Field Sobriety Tests: Answers To Common Questions
The moment that a police officer pulls you over in Chicago on suspicion of drunk driving is one filled with stress. Frank A. Tedesso, the founding attorney of The Law Office of Frank A. Tedesso, has assembled commonly asked questions related to a key factor in DUI charges in Illinois: the field sobriety tests used to determine whether a driver is intoxicated.
Field Sobriety Tests: Frequently Asked Questions
Question #1: If I am stopped by law enforcement for a possible DUI, what tests will they use to determine intoxication?

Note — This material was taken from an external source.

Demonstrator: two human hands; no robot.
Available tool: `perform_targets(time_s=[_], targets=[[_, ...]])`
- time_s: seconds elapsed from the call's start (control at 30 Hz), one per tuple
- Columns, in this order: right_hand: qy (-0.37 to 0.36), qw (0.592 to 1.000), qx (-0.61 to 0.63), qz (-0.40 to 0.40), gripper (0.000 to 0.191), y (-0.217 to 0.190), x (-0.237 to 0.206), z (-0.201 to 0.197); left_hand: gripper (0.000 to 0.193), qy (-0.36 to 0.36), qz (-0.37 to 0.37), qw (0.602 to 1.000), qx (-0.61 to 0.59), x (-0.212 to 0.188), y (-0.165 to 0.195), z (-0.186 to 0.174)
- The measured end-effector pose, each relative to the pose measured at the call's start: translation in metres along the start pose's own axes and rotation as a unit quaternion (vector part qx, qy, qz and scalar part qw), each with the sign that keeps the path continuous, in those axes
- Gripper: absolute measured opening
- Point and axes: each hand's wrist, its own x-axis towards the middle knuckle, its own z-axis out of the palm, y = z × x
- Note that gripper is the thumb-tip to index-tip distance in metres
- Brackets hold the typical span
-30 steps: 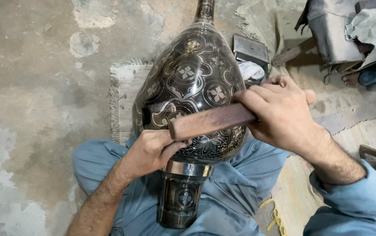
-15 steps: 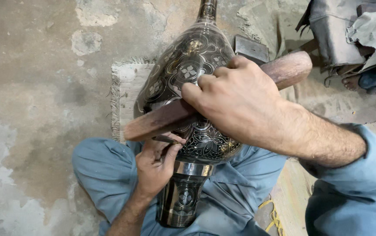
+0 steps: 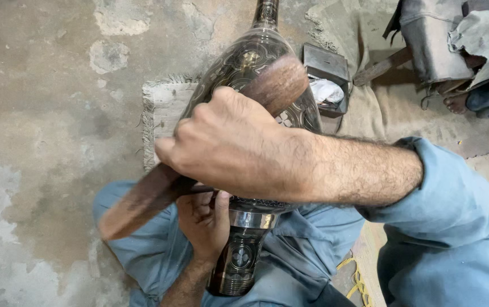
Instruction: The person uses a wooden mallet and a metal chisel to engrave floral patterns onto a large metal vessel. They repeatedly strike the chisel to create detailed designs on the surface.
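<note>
dark metal vase (image 3: 244, 62) already fully patterned; right hand (image 3: 227, 148) clamped on wooden mallet (image 3: 142, 199), left hand (image 3: 204, 219) pinching thin tool (image 3: 199, 190) — chasing prob. unfinished.

You hold a matt, worn wooden stick (image 3: 199, 153) over a glossy engraved metal vase (image 3: 250, 62); the concrete floor (image 3: 40, 113) is rough.

Looks to me like a small craft workshop, floor-level setup. I see a rough, patchy concrete floor (image 3: 40, 113), a frayed mat (image 3: 162, 108) to sit on, a big engraved metal vase (image 3: 244, 68) being worked with a wooden mallet (image 3: 159, 190), and a little metal box (image 3: 325, 62) nearby.
</note>
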Motion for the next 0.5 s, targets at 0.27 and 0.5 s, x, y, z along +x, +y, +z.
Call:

If you are stopped on suspicion of drunk driving, you will most likely be asked to take one of the following tests:
- Blowing into a portable breathalyzer to determine your blood alcohol content (BAC) level
- Physical tests of sobriety, such as the walk and turn test and one-leg stand test
- The Horizontal Gaze Nystagmus test, in which you follow an officer’s pen or finger with your eyes
Question #2: Do I have to take a field sobriety test?
You are under no legal obligation to take any field sobriety tests. This choice is not without consequences. The officer may arrest you based on other signs of intoxication; however, you will not provide the state with additional evidence against you.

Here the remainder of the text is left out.